» **Requirement**:
Please filter the data below down to the lines holding the string "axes".
---*---
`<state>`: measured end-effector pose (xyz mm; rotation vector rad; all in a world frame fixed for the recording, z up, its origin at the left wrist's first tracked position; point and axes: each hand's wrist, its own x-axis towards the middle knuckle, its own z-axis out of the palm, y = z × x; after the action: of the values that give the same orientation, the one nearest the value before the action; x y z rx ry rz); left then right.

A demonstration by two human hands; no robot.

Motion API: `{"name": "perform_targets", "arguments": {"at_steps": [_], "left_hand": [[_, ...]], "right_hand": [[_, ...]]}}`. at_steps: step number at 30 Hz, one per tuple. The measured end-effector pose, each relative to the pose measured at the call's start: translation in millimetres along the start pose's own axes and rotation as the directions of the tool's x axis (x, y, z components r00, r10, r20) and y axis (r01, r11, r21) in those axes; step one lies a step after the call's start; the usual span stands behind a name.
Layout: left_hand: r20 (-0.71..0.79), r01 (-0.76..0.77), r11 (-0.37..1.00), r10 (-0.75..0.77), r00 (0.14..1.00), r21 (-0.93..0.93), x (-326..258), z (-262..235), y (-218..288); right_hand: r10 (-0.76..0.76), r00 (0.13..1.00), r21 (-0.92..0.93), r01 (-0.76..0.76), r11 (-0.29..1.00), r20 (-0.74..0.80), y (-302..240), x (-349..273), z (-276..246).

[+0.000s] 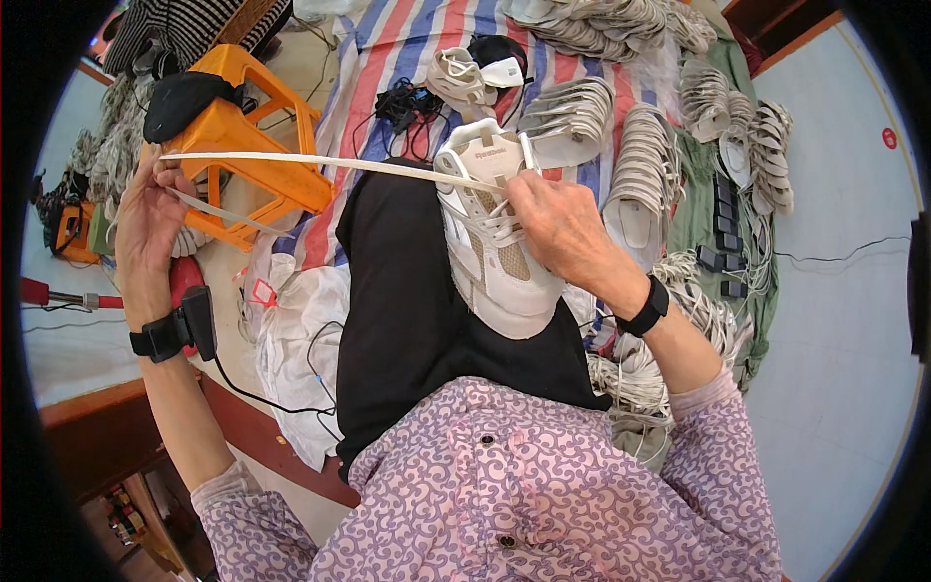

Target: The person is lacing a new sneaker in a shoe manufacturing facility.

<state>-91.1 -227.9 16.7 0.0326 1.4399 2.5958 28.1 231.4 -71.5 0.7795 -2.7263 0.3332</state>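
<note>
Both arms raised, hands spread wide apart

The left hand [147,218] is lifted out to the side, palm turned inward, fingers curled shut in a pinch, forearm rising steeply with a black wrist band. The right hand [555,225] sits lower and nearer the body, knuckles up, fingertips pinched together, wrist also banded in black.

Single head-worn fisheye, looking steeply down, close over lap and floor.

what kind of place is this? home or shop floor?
Looks like a small shoe-assembly workshop, probably informal. A white sneaker lies on the person's lap with the right hand at its laces, the left hand pulls a white lace taut, and rows of white insoles lie stacked on a striped tarp.
</note>
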Motion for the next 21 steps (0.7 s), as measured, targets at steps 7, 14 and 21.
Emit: {"name": "perform_targets", "arguments": {"at_steps": [7, 14, 21], "left_hand": [[0.032, 0.008, 0.999, -0.007, 0.999, -0.043, -1, 0, 28], [0.083, -0.255, 0.966, 0.250, 0.965, 0.048, -16, 21, 76], [-0.225, -0.191, 0.970, 0.154, 0.962, -0.150, -66, -8, 82]], "right_hand": [[0.108, 0.980, 0.447, -0.023, 0.894, -0.166, 1, -3, 2], [0.000, 0.988, -0.172, 0.026, 0.985, 0.155, -13, -8, -13], [0.029, 0.998, 0.015, -0.030, 0.999, 0.055, -29, -9, -26]]}}
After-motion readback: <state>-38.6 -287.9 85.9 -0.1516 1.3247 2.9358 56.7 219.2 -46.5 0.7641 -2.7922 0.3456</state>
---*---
» **Response box**:
`<state>`: measured end-effector pose (xyz mm; rotation vector rad; all in a world frame fixed for the recording, z up, its origin at the left wrist's first tracked position; point and axes: each hand's wrist, its own x-axis towards the middle knuckle, its own z-axis out of the palm, y = z × x; after the action: of the values that give the same orientation, the one nearest the value before the action; x y z rx ry rz); left then right.
Motion API: `{"name": "perform_targets", "arguments": {"at_steps": [_], "left_hand": [[_, ...]], "right_hand": [[_, ...]]}}`. at_steps: step number at 30 Hz, one per tuple. The measured end-effector pose, each relative to the pose measured at the call's start: translation in millimetres along the start pose's own axes and rotation as the directions of the tool's x axis (x, y, z components r00, r10, r20) and y axis (r01, r11, r21) in those axes; step one lies a step after the call's start; the usual span stands behind a name.

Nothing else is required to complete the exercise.